In chiusura, dopo essermi, per così dire, cosparso il capo di cenere per certe affermazioni forse un po’ avventate, lasciatemi per un attimo rialzare superbamente la testa. Siamo tutti d’accorso sul fatto che la situazione imponga rinunce individuali importanti per il bene comune; è altrettanto doveroso, però, pretendere chiarezza e alto profilo da chi è tenuto a governare lo stato di emergenza più grave mai avvenuto dalla fine della seconda guerra mondiale. A partire dal tanto strombazzato #stareacasa, con particolare riferimento a questa dichiarazione del Ministro Spadafora:

“Io ti autorizzo a uscire all’aria aperta imponendo determinate condizioni per non apparire autoritario, ma tu devi ugualmente obbligarti a chiuderti in casa”; è qualcosa che farebbe accapponare persino le più arzigogolate teorie della governamentalità liberale di Michel Foucault. Io e tantissime altre persone, per preservare la nostra integrità fisica e mentale, abbiamo approfittato dell’opportunità concessa nel rispetto delle regole; negarla in toto assomiglierebbe al comportamento del professore che, titubante nel colpire determinati alunni che infastidiscono durante le lezioni, affibbia provvedimenti disciplinari indiscriminati a tutta la classe. Tralasciando poi l’assurdità di misure che equiparano indistintamente le grandi metropoli densamente popolate ad aree sperdute collinari o montane  dove è più probabile incontrare un daino o un cinghiale che un altro essere umano.

Trovo inoltre insopportabile lo squadrismo insito nel reiterare dichiarazioni del tipo “basta cazzeggio o vi chiudiamo in casa” o “se non lo capite con le buone cambieremo tono”. Questa classe politica si trova a gestire uno stato di pericolo che impone la sospensione di importanti libertà costituzionali, un fatto che va però vissuto come onere transitorio e spiacevole e non come situazione privilegiata per improvvisarsi mediocri ducetti – gran parte dei quali, tra l’altro, fino a poco tempo fa si lagnava dei danni che le restrizioni causavano all’economia e premeva per un rapido ritorno alla normalità.

In ogni caso, rispetterò con pazienza e dignità qualsiasi limitazione che verrà imposta.
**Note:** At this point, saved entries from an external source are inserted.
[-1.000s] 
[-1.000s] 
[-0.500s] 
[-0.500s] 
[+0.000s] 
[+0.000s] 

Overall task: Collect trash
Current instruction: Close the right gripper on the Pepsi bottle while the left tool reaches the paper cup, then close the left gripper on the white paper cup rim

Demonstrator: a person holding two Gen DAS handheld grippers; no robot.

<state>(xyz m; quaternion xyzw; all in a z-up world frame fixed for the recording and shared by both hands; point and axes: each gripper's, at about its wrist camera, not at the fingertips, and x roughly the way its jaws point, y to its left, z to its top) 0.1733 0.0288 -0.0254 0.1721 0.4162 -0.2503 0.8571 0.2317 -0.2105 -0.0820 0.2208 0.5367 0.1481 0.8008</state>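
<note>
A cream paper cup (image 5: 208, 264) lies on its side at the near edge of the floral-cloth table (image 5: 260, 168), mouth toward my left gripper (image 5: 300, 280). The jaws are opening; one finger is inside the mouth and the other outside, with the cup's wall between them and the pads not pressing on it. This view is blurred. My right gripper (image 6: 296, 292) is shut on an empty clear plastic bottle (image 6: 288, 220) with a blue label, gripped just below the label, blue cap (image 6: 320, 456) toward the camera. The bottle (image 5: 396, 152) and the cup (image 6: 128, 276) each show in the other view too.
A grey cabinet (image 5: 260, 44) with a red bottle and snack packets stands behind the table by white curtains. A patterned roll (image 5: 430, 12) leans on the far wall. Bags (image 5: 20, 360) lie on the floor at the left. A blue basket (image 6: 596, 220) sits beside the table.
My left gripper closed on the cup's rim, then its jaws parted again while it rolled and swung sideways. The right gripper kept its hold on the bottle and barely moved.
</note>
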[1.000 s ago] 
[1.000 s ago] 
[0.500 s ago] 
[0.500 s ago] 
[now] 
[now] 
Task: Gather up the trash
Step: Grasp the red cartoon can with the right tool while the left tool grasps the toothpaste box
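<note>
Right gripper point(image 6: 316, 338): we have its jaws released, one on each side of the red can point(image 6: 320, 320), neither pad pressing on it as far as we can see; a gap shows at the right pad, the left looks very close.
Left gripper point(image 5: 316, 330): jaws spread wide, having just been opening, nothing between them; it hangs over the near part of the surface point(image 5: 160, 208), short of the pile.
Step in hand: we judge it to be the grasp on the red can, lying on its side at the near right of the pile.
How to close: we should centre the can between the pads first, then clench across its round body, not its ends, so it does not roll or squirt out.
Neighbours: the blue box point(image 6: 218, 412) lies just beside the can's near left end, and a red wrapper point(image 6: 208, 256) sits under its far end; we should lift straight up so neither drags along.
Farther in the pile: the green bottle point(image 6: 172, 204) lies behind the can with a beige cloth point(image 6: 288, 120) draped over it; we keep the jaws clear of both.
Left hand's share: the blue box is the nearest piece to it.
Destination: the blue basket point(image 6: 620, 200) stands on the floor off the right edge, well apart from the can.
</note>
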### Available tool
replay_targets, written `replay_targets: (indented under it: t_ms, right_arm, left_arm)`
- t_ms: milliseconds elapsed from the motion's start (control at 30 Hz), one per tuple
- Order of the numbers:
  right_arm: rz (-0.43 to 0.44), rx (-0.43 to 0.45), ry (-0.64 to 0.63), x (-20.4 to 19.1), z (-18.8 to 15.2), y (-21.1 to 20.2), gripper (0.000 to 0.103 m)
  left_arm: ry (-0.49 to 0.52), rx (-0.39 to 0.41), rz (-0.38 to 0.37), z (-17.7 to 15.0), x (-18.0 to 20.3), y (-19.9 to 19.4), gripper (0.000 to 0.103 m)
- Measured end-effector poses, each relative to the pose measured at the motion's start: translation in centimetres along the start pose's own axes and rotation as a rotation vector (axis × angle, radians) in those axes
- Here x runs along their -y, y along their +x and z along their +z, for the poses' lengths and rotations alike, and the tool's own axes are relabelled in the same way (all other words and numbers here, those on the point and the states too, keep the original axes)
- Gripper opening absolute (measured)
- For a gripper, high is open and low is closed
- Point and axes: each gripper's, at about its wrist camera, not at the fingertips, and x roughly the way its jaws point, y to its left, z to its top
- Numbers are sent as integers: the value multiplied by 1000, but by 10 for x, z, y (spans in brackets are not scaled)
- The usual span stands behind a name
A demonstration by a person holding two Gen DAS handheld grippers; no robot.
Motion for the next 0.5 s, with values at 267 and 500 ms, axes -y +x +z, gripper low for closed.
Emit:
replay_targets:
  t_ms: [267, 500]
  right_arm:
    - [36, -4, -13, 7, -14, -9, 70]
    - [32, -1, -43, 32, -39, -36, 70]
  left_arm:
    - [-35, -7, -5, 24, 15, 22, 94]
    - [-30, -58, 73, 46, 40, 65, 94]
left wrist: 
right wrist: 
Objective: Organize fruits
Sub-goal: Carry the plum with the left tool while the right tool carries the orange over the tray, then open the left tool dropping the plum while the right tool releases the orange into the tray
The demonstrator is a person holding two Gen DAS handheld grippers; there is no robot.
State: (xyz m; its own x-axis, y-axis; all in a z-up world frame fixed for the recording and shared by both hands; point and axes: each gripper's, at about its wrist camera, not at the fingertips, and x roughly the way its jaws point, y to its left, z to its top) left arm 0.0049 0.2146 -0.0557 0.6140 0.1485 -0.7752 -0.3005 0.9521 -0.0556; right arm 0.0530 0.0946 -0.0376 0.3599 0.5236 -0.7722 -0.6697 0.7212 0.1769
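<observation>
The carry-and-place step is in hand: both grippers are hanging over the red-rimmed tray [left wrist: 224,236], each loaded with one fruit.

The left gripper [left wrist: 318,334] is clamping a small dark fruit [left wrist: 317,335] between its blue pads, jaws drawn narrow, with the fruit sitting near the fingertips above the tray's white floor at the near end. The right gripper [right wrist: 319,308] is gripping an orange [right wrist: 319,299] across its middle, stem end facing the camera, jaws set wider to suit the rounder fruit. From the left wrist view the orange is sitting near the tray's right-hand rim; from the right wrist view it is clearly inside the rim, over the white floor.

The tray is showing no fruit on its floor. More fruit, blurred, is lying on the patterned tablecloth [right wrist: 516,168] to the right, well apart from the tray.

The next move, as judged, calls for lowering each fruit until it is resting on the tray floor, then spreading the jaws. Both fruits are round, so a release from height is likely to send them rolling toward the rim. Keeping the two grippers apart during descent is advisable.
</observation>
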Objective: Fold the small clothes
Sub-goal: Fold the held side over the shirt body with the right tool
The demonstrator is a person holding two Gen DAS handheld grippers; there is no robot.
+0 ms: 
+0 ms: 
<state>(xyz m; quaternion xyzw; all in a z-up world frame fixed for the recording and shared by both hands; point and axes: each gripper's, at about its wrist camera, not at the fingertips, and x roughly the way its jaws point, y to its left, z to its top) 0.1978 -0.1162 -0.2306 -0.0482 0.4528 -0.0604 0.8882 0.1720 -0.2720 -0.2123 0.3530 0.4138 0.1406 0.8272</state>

Le esplosioni violente me le riservo per il momento in cui questi soggetti dalla faccia cattiva, una volta che ‘sarà andato tutto bene’, mi chiederanno sorridenti di tornare a fare il mio dovere di bravo consumatore.

Immagine in evidenza: rielaborazione vignetta di Altan

 

2 Commenti

  1. Caro Igor, non preoccuparti per aver dovuto fare un po’ di autocritica sul tuo precedente articolo. Dovresti essere in buona compagnia, ma non tutti hanno dimostrato la tua stessa onestà. Inoltre non si può trascurare che le informazioni iniziali sul coronavirus erano quantomeno contradditorie. Io per esempio ho volentieri condiviso un post di Andrea Scanzi, giornalista che stimo e col quale mi trovo spesso d’accordo, che si scagliava in modo colorito contro il clima di terrore che alcuni media diffondevano, a suo dire ingiustificatamente. Questo accadeva il 25 febbraio, neanche un mese fa ma sembrano passati anni luce…
    Piuttosto ho notato che nel tuo articolo riporti virgolettato che la mortalità del Covid-19 sarebbe attorno al 4%. Tutti possono invece constatare che la mortalità in Italia è del 10% ! Su questo aspetto, a mio avviso oltremodo preoccupante, ho sentito finora solo balbettii, anche da parte di esponenti della comunità scientifica. Non pensi che su questo occorrerebbe un’analisi approfondita e un confronto pubblico tra i rappresentanti delle diverse tesi ?

    • Ciao Danilo, 4% è un dato che ho estratto da un articolo favorevole al cosiddetto ‘modello inglese’ della ricerca dell’immunità di gregge, poi subito abortito a quanto pare. Devono parlare gli esperti sui diversi gradi di mortalità, certo l’età media elevata del nostro paese non aiuta sicuro.